▶ Your instructions:
Reproduce only the top of the records, down to and including the line containing "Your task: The".
---- Data to process
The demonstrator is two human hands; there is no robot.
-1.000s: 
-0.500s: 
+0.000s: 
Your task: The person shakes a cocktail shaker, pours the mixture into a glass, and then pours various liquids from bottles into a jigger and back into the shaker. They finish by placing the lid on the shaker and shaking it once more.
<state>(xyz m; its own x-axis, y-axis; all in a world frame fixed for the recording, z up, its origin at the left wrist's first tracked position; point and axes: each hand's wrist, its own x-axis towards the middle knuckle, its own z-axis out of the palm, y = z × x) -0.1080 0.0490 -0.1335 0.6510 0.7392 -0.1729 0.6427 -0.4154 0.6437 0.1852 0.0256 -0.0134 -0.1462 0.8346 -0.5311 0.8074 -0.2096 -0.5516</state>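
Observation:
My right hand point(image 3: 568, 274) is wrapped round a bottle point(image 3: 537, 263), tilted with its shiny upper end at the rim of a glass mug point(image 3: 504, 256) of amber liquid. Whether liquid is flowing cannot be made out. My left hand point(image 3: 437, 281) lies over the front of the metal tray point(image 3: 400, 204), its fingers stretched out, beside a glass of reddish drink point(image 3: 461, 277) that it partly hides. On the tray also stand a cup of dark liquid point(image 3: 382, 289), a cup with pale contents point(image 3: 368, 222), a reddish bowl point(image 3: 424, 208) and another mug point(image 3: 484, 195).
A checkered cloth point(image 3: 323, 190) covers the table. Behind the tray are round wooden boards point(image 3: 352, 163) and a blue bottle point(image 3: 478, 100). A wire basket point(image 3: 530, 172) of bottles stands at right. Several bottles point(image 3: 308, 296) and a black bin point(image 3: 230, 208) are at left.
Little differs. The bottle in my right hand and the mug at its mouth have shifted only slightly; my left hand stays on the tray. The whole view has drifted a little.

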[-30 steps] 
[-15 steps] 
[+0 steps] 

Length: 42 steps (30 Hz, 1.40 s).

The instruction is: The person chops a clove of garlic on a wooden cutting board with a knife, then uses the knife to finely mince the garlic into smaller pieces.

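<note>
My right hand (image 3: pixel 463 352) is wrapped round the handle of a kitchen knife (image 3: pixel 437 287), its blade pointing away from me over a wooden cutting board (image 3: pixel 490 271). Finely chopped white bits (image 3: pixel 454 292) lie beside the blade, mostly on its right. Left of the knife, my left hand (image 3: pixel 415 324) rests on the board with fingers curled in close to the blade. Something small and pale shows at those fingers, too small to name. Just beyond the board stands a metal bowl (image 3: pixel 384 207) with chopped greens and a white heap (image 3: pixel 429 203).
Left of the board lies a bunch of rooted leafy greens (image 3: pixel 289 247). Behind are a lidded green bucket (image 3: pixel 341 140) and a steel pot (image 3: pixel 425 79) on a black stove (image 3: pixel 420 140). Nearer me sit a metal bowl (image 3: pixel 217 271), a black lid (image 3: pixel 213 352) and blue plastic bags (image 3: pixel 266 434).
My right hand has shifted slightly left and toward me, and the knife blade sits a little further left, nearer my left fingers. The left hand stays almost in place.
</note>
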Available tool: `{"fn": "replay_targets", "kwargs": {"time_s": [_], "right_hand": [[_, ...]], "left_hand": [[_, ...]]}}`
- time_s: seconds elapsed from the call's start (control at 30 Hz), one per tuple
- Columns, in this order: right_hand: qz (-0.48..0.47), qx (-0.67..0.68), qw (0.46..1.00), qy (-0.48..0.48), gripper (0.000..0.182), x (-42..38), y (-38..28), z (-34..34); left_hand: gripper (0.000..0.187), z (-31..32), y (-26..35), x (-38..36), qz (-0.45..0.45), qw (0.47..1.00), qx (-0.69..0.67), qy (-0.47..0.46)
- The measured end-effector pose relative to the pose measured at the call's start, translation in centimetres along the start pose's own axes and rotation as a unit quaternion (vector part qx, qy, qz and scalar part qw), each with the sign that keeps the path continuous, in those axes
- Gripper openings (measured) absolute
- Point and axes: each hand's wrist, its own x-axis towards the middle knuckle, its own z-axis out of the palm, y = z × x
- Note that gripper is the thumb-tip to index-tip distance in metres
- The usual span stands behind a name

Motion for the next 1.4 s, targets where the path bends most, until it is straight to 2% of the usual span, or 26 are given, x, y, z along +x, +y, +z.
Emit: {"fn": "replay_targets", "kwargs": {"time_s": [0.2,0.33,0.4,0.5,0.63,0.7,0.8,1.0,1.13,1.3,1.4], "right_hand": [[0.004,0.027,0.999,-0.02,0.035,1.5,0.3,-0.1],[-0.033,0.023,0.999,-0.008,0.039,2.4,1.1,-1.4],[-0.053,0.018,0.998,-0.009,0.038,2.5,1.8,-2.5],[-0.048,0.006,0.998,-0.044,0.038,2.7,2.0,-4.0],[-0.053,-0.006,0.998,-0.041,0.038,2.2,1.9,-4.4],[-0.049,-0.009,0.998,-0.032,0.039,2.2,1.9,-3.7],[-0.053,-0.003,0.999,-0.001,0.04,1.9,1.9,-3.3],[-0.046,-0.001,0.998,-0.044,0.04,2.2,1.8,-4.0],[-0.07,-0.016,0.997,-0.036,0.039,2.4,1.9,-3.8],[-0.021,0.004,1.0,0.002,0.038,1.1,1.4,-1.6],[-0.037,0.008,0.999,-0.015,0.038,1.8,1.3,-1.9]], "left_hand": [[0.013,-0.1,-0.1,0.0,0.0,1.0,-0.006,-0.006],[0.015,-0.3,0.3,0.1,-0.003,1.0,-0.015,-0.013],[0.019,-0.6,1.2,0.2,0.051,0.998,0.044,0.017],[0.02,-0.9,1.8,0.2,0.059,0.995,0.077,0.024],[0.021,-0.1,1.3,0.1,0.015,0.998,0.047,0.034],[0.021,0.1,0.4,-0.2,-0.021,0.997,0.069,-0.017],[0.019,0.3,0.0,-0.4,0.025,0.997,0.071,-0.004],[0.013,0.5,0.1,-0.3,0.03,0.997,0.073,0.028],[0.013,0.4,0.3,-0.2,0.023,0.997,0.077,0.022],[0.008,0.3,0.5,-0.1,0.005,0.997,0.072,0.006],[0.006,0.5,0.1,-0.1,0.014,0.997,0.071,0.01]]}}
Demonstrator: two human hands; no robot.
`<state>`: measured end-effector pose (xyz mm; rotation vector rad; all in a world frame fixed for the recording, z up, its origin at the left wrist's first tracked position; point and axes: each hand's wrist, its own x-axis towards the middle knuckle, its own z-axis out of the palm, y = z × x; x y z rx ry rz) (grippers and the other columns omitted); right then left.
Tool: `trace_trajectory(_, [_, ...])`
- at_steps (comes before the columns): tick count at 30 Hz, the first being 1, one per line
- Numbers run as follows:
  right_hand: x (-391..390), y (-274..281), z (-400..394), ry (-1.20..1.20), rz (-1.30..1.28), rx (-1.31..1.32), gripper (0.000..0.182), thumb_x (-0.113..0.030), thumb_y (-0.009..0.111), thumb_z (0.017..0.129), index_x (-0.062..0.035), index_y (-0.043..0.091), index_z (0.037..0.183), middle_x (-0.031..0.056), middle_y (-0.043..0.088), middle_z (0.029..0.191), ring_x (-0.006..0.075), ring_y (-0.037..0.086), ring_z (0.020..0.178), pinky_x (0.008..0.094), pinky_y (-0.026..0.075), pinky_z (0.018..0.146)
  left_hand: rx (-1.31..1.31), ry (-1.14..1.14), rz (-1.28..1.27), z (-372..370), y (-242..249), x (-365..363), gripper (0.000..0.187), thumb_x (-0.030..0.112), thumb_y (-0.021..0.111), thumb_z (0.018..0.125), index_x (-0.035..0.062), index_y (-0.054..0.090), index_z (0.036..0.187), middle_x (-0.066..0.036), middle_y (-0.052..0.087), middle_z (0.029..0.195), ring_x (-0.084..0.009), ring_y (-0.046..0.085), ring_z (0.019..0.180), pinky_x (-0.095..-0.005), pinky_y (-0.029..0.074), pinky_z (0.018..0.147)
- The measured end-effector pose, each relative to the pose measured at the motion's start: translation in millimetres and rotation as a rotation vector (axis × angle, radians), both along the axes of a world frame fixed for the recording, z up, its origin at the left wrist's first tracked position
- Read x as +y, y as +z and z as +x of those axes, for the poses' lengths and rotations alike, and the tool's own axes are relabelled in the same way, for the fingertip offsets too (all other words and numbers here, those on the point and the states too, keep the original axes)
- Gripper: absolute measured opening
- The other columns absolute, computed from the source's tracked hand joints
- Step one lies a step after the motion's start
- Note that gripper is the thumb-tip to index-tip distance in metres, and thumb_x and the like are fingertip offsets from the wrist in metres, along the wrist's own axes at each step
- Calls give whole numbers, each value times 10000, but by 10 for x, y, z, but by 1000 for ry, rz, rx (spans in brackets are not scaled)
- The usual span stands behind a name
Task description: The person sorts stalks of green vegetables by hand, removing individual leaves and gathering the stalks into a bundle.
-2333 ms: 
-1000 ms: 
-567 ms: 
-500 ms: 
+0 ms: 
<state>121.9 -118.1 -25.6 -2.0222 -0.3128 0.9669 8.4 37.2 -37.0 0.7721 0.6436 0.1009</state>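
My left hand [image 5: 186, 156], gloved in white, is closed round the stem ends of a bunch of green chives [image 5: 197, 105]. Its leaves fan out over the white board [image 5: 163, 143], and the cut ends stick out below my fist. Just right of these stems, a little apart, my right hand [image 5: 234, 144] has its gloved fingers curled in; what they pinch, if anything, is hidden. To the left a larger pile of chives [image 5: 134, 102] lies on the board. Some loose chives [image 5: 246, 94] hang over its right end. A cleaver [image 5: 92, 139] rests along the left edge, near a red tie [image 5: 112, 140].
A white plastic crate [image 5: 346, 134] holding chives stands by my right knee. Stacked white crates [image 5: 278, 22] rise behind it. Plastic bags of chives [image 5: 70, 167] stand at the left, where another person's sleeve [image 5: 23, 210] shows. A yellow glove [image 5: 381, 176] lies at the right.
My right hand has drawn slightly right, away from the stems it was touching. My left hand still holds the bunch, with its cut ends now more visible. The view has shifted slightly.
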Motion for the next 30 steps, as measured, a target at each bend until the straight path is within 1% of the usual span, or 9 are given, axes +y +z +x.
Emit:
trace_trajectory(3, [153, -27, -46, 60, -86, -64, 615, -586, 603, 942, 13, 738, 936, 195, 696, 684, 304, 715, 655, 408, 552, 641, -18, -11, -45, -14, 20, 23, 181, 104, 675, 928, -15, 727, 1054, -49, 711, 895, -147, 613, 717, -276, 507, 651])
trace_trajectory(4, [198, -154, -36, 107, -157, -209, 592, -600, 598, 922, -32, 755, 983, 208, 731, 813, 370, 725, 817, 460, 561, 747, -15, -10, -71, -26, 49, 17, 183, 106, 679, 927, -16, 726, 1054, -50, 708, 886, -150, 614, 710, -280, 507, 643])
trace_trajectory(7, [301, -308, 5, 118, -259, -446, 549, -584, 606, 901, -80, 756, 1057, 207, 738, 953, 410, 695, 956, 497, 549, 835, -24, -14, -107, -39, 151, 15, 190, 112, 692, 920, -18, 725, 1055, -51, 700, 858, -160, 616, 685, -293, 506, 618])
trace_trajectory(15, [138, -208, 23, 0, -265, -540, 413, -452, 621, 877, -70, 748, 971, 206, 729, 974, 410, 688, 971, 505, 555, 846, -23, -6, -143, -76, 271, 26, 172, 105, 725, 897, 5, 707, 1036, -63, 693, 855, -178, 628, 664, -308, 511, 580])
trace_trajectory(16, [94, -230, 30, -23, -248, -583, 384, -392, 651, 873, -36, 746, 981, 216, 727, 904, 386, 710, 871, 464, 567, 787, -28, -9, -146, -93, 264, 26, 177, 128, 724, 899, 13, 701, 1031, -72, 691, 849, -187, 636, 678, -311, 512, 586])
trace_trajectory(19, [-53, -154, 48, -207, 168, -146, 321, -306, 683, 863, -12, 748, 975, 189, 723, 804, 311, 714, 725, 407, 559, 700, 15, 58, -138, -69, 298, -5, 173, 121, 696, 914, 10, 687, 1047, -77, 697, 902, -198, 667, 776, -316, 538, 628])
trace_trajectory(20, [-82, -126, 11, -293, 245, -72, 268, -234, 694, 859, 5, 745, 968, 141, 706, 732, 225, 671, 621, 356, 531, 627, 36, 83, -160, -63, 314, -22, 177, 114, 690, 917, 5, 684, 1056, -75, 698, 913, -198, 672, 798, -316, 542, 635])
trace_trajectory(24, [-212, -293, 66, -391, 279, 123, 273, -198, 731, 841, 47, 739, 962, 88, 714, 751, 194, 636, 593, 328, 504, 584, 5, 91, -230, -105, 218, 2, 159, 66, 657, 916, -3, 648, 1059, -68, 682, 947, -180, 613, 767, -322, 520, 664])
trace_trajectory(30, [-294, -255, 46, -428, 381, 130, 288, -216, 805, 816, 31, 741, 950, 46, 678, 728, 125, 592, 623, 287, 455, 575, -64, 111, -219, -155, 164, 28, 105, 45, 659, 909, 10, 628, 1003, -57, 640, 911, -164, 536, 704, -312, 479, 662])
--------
▶ Response to this task:
The demonstrator is two human hands; there is no robot.
-1.000s: 
-0.500s: 
+0.000s: 
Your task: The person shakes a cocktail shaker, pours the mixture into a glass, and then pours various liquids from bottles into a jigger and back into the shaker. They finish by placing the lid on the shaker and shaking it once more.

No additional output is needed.